Recyclable g-C3N4 and K-doped g-C3N4 pellets for the photocatalytic production of H2O2 under direct sunlight

Abstract

Hydrogen peroxide (H₂O₂) is an environmentally friendly oxidant, producing only water as a by-product upon decomposition. Given the energy-intensive nature of the conventional anthraquinone process for commercial H₂O₂ production, photocatalytic production of H₂O₂ using graphitic carbon nitride (g-C₃N₄) emerges as a viable alternative.
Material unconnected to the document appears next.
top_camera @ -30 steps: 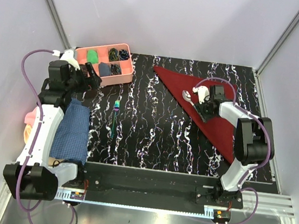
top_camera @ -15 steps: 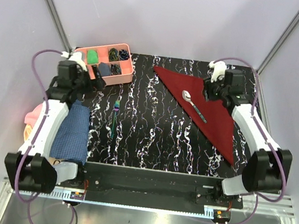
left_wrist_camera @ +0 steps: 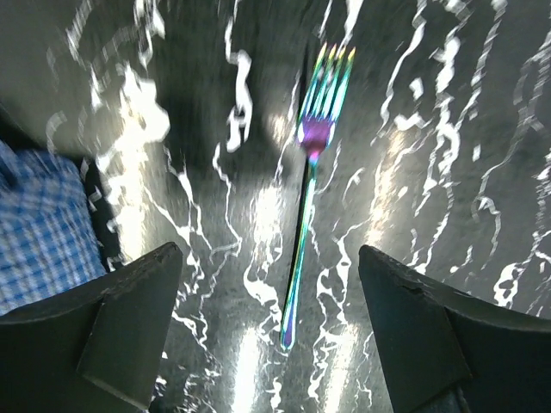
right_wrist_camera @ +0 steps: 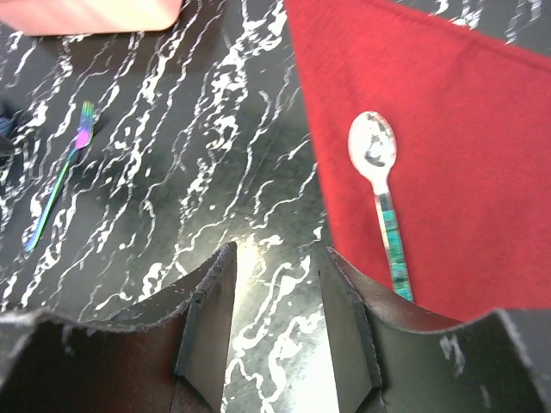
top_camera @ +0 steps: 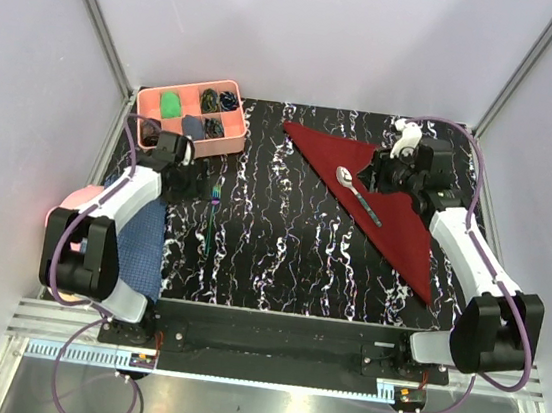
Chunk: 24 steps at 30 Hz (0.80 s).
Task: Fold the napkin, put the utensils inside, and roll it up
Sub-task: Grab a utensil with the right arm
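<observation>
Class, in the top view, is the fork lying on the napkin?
No, the fork lies on the table, apart from the napkin.

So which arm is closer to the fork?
Left. The left arm hangs close beside the fork; the right arm is far off, above the napkin near the spoon.

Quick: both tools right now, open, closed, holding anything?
Left tool: open, empty; the fork lies loose below it.
Right tool: open, empty; the spoon lies on the napkin.

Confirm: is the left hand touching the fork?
Apart. Left wrist view: the fork lies on the table between the open fingers of the left hand, bare table visible on either side.
</observation>
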Motion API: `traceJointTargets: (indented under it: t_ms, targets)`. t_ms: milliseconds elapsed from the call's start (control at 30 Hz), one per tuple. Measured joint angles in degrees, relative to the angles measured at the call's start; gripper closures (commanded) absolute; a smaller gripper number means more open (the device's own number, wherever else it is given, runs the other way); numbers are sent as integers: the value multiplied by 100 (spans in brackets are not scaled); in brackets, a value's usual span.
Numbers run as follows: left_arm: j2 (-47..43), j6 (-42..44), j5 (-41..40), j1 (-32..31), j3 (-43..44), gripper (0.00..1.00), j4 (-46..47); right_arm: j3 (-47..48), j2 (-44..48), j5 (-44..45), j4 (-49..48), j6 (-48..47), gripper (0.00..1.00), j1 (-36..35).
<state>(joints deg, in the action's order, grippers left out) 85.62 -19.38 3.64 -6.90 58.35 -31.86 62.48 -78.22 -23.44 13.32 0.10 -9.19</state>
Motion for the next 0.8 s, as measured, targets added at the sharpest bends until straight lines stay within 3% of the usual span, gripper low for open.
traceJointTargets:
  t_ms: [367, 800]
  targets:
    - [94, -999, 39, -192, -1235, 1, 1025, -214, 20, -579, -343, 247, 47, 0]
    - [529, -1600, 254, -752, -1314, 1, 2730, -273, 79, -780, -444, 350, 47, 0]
Among the other alternatives for improving the efficiency of g-C₃N₄, potassium ion doping in g-C₃N₄ is one of the efficient methods that can further increases the yield of H₂O₂ production, as the K⁺ doping enhances the photogenerated charge carriers’ separation, intensity and range of visible light absorption, etc. However, traditional methods of catalyst dispersion are inefficient due to the challenges of retrieving the catalyst. Immobilization, while addressing the retrieval issues, adversely affects mass transfer and lowers photocatalyst efficiency. Hence, in this study, we explore an innovative approach to catalyst recycling by forming the catalyst into pellets that avoid immobilization, centrifugation, or any other tedious energy intensive separation process. Pellets of undoped g-C₃N₄ and 10 wt% K-doped g-C₃N₄ are tested for the photocatalytic production of H₂O₂ under direct sunlight and recycled for three times. These materials, i.e., undoped g-C₃N₄ and 10 wt% K-doped g-C₃N₄ pellets are able to produce ~ 407 µM g⁻¹ h⁻¹ and ~ 853 µM g⁻¹ h⁻¹ of H₂O₂, respectively, after three recycles. Such a novel approach of recycling the catalysts in the form of pellets can be extended for the large-scale production of H₂O₂ by loading the pellets to fixed bed column and operating it in continuous flow manner.